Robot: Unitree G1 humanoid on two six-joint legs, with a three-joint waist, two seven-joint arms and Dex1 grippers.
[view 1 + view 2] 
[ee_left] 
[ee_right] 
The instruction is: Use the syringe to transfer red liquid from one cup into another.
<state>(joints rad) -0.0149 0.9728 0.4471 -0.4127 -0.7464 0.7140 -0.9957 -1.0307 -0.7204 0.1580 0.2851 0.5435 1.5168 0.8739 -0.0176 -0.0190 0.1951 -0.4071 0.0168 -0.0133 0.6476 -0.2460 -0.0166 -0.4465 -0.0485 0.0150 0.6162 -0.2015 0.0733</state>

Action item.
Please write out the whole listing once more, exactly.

Output below.
Robot: Unitree G1 humanoid on two six-joint legs, with a three-joint waist, two seven-joint arms and Dex1 grippers.
[view 1 + view 2] 
[ee_left] 
[ee_right] 
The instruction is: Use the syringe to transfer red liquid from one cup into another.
<state>(joints rad) -0.0149 0.9728 0.4471 -0.4127 -0.7464 0.7140 -0.9957 -1.0307 -0.7204 0.1580 0.2851 0.5435 1.5168 0.8739 -0.0176 -0.0190 0.1951 -0.4071 0.0168 -0.0133 0.6476 -0.2460 -0.0166 -0.4465 -0.0485 0.0150 0.6162 -0.2015 0.0733</state>

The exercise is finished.